Spiega il Codacons: “Ciò che ha colpito di più in questa misteriosa se non incredibile vicenda, è la preferenza accordata dalla Rai ai propri dipendenti nella procedura di acquisto dei titoli di accesso all’Ariston. Infatti, mentre i cittadini potevano procedere all’acquisto dei biglietti per le serate del Festival solo in data 23 gennaio 2024 attraverso le apposite pagine del sito, peraltro con grandi difficoltà a causa di problemi tecnici della piattaforma già denunciati dall’associazione e spesso senza raggiungere il fine, ai dipendenti della Rai è stato concesso acquistare i medesimi titoli sin dal giorno prima della vendita ufficiale (22 gennaio) attraverso il sito Rai Place fino a un massimo di due biglietti ciascuno, con possibilità di far utilizzare i titoli a terze persone”.

In sostanza l ‘associazione dei consumatori ha chiesto alla Rai di “ottenere copia degli atti e documenti attraverso i quali l’azienda ha accordato tale acquisto massivo di biglietti in favore dei propri dipendenti che, a loro volta, avrebbero potuto cederli o addirittura venderli a terzi, con inevitabile pregiudizio per tutti gli altri cittadini interessati all’acquisto degli stessi biglietti”. Inoltre, il Codacons presenta un esposto all’Antitrust “affinché valuti se la Rai abbia abusato della propria posizione dominante favorendo nell’acquisto dei biglietti del Festival i propri dipendenti a danno dei consumatori interessati alla partecipazione alla kermesse canora”. 

Si tratta per questa edizione del Festival del secondo intervento dell’Associazione che già, al momento della comunicazione della lista dei partecipanti, aveva chiesto l’esclusione dei La Sad dal festival a causa dei testi di alcune loro vecchie canzoni che avevano contenuti ritenuti non idonei alla loro partecipazione al festival.

Aggiornamento: “Stonati a Sanremo – 40 adolescenti senza pass”. Il podcast di Radioimmaginaria che racconta il lato top secret del Festival. 

I giovani speaker della radio degli adolescenti saranno inviati e “infiltrati” speciali direttamente dalla città dei fiori, alla scoperta dei segreti di cui normalmente pochi si occupano.

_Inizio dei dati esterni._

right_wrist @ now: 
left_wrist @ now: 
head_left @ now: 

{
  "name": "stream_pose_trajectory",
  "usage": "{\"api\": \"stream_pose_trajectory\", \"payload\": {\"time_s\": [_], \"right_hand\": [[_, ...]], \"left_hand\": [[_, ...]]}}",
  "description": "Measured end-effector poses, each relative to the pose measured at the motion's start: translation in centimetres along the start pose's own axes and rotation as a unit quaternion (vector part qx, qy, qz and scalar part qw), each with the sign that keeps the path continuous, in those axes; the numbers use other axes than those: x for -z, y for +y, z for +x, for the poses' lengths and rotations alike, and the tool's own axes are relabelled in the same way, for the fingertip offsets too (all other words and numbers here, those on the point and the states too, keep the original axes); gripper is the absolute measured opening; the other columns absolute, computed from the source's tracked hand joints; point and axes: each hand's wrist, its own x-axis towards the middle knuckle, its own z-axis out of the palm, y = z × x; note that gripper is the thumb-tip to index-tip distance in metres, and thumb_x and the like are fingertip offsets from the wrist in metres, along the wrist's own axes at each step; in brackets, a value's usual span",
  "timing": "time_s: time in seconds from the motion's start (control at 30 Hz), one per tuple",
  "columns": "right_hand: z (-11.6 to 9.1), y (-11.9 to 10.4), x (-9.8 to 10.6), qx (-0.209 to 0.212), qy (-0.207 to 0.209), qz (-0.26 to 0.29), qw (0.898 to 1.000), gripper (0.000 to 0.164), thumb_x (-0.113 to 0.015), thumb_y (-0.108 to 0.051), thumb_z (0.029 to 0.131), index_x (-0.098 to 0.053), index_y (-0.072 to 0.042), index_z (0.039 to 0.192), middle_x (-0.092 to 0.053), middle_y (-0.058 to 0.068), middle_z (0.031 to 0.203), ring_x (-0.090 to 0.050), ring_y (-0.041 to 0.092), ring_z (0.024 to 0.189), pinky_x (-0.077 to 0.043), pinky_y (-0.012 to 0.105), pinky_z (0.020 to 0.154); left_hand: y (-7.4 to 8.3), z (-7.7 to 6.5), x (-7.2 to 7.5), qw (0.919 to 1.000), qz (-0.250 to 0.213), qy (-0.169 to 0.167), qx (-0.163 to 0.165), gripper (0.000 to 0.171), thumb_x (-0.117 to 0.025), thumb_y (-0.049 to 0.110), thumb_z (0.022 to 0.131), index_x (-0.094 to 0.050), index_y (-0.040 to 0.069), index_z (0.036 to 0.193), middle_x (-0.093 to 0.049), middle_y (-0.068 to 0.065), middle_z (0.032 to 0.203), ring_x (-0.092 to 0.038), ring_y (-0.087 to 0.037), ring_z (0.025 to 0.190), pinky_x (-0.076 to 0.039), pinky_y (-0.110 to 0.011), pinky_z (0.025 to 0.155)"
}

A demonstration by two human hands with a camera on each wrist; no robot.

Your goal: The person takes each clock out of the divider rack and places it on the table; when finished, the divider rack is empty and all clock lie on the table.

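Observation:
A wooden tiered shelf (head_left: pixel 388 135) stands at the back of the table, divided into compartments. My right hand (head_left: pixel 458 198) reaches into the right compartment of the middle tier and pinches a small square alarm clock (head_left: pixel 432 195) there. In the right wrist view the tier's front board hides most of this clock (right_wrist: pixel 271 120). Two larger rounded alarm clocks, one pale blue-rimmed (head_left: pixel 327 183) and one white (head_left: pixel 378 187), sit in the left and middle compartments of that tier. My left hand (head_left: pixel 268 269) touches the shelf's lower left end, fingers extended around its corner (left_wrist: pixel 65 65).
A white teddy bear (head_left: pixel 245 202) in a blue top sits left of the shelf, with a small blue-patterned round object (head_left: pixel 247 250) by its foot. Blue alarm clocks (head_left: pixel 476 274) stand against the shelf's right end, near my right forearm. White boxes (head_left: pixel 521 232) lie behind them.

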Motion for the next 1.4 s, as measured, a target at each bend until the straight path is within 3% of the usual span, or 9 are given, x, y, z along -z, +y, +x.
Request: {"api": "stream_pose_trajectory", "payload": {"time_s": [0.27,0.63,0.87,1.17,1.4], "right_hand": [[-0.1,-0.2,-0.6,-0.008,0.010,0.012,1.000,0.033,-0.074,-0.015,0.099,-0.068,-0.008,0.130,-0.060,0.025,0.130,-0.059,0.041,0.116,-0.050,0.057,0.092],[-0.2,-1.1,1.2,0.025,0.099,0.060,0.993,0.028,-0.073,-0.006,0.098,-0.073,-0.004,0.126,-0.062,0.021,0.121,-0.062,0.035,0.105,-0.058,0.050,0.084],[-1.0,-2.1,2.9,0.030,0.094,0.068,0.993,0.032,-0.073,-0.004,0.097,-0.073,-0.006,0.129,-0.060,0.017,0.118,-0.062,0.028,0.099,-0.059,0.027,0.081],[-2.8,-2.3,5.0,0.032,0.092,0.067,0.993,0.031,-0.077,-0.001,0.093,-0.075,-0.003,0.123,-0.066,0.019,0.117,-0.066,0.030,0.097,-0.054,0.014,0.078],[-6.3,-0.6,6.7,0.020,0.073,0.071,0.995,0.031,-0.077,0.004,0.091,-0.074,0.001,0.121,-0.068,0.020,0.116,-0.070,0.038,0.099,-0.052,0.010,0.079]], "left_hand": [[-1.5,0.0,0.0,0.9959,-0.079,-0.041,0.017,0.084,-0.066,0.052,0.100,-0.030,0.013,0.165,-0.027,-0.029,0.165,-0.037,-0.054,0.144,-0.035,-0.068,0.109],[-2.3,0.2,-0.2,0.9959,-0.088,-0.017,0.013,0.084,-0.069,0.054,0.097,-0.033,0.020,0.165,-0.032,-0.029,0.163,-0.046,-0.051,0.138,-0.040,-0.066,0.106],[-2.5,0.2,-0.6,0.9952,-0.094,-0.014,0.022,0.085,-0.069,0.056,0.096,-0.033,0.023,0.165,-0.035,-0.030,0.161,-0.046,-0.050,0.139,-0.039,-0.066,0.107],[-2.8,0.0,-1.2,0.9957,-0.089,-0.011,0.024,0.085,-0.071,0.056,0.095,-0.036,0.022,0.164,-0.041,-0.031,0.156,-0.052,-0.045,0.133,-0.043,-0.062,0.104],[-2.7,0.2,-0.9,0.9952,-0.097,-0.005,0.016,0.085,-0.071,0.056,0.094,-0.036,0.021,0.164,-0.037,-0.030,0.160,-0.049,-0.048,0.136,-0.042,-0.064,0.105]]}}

È il podcast  “Stonati a Sanremo – 40 adolescenti senza pass”, realizzato per RaiPlay Sound da Radioimmaginaria e in onda da lunedì 5 a domenica 11 febbraio su RaiPlay Sound e su Spotify. Chi c’è dietro il Festival? E dietro le canzoni? Come si fa a realizzare uno spettacolo così? I ragazzi scoveranno le curiosità legate alla kermesse, i retroscena più bizzarri dalle voci di chi vive il “dietro le quinte” del Festival. Chiamati per l’occasione “stonati”, gli speaker di Radioimmaginaria – dal 2012 antenna pronta a trasmettere e a ricevere i segnali del mondo che verrà, nonchè network realizzato, diretto e condotto da ragazzi che hanno dagli 11 ai 17 anni – saranno alla continua ricerca di un pass e proveranno a rispondere a queste e a tante altre domande.

Inoltre, da Casa Sanremo gli “stonati” commenteranno le performance delle serate del Festival insieme ad alcuni loro coetanei.  Ospite dei loro talk sarà l’attrice Greta Esposito (nota al pubblico per i suoi ruoli in “Mare Fuori”, in “Mixed By Erry” e nel podcast “La Ragazza delle Onde”) che, aiutata dagli altri 39 colleghi “imbucati”, cercherà di intrufolarsi ogni giorno nei luoghi top secret del Festival.